## Action item
Exactly and only the lines below from the one containing "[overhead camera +" down to the one containing "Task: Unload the" are wanted, both included; please exclude every picture.

[Opening Dataset records section]

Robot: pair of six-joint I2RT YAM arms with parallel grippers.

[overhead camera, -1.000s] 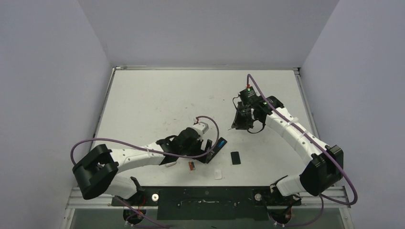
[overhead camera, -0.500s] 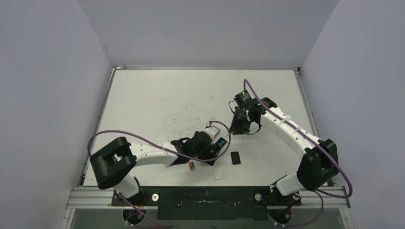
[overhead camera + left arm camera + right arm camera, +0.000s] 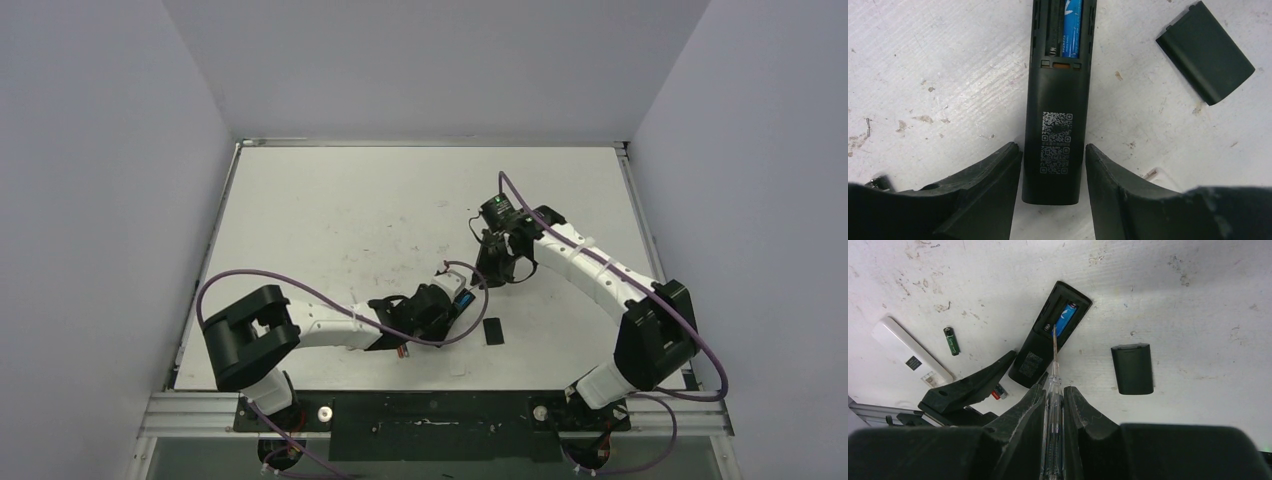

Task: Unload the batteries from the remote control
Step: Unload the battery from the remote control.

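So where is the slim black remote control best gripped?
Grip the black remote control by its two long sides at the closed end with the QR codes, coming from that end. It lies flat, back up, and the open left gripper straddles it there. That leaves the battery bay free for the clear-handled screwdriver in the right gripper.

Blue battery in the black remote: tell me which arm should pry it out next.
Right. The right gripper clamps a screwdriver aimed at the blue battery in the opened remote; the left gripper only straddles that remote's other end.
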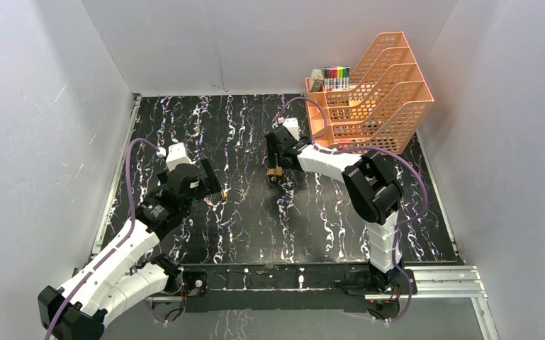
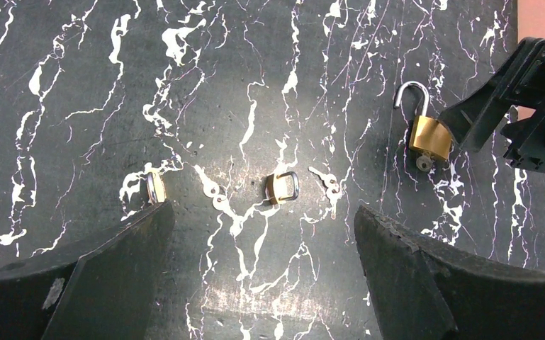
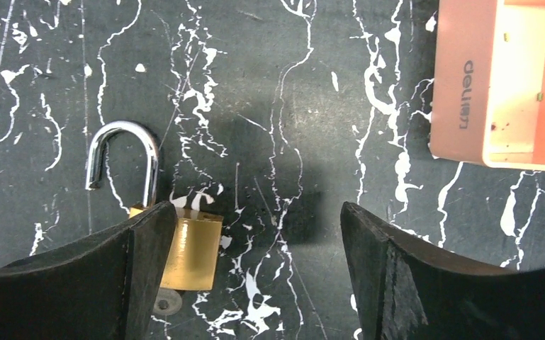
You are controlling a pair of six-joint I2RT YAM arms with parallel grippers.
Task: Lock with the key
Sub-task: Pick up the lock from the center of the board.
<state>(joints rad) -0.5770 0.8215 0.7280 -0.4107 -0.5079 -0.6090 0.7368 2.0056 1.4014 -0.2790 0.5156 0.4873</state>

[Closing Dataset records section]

## Task answer
[overhead camera + left arm camera + right arm camera, +0.000s] 

Task: Unload the batteries from the remote control

Output is complete for this exercise.